Forum guidelines (link also in my signature) will show you how and where to update (and lots of other useful pointers)

_________________
Routers:Netgear R7000, R6400v1, R6400v2, EA6900 (XvortexCFE), E2000, E1200v1, WRT54GS v1.
Install guide R6400v2, R6700v3,XR300:https://forum.dd-wrt.com/phpBB2/viewtopic.php?t=316399
Install guide R7800/XR500: https://forum.dd-wrt.com/phpBB2/viewtopic.php?t=320614
Forum Guide Lines (important read):https://forum.dd-wrt.com/phpBB2/viewtopic.php?t=324087
leaf27
DD-WRT Novice


Joined: 16 Sep 2021
Posts: 38

PostPosted: Fri Sep 17, 2021 15:22    Post subject: Reply with quote
egc: Thanks for your message. I'll begin an update of the router firmware and read the information in your links. Thanks.
leaf27
DD-WRT Novice


Joined: 16 Sep 2021
Posts: 38

PostPosted: Sat Sep 18, 2021 19:13    Post subject: Reply with quote
Alozaros: Thanks for your input, too. I can try that as well and see how it works for me. Thanks.
leaf27
DD-WRT Novice


Joined: 16 Sep 2021
Posts: 38

PostPosted: Sun Sep 19, 2021 3:24    Post subject: Reply with quote
egc: I've been going over the documentation for installing DD-WRT. On page 4, subsequent flashes, is it okay to just upgrade my existing DD-WRT installation with the stable version .bin file?
egc
DD-WRT Guru


Joined: 18 Mar 2014
Posts: 12837
Location: Netherlands

PostPosted: Sun Sep 19, 2021 7:30    Post subject: Reply with quote
leaf27 wrote:
egc: I've been going over the documentation for installing DD-WRT. On page 4, subsequent flashes, is it okay to just upgrade my existing DD-WRT installation with the stable version .bin file?


Yes you can simply upgrade with a recent build (see the forum guidelines how to research).

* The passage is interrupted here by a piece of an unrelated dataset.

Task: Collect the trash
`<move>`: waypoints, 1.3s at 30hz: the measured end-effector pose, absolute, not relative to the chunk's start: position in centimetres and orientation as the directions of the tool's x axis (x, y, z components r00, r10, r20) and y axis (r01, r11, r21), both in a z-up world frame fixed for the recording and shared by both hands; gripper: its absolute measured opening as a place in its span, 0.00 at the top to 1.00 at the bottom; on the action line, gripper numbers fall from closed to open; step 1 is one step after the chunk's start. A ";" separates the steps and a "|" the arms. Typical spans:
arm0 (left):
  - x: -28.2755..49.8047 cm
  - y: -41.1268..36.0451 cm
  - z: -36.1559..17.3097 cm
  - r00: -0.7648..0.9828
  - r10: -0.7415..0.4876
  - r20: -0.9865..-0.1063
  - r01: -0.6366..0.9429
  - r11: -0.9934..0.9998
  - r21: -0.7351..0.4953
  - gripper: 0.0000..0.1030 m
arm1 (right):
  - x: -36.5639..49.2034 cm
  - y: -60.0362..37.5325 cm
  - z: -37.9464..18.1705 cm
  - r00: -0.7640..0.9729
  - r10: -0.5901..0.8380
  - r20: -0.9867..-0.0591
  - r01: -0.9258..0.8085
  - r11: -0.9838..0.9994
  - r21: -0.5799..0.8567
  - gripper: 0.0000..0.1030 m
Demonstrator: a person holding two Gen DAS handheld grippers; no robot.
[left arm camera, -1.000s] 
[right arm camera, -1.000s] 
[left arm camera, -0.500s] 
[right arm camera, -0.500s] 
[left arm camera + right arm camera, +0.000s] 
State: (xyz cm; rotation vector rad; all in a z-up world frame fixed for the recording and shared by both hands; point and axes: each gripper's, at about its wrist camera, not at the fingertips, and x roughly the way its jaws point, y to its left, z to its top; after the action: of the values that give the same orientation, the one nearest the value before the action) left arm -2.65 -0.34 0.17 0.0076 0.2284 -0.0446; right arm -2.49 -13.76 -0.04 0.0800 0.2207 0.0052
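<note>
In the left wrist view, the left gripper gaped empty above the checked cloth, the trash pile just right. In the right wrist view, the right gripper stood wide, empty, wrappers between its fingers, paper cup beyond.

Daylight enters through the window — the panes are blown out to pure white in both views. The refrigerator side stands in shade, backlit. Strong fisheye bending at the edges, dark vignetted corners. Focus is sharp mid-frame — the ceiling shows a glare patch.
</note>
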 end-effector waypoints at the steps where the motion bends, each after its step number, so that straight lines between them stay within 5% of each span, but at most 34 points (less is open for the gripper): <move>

As you are coming from a really old build a reset to defaults and setting up manually is in order.
Do not restore settings from a backup file (to a different buildnumber that is)

_________________
Routers:Netgear R7000, R6400v1, R6400v2, EA6900 (XvortexCFE), E2000, E1200v1, WRT54GS v1.
Install guide R6400v2, R6700v3,XR300:https://forum.dd-wrt.com/phpBB2/viewtopic.php?t=316399
Install guide R7800/XR500: https://forum.dd-wrt.com/phpBB2/viewtopic.php?t=320614
Forum Guide Lines (important read):https://forum.dd-wrt.com/phpBB2/viewtopic.php?t=324087
leaf27
DD-WRT Novice


Joined: 16 Sep 2021
Posts: 38

PostPosted: Fri Sep 24, 2021 5:03    Post subject: Reply with quote
I upgraded to DD-WRT v3.0-r47474 std (09/20/21) on my Netgear R7800 secondary router. I changed the local IP address to 192.168.1.2/24 and the start IP address is 192.168.1.100. The primary router is 192.168.1.1. The internet works fine now. All I did differently was upgrade the DD-WRT version and it worked right away.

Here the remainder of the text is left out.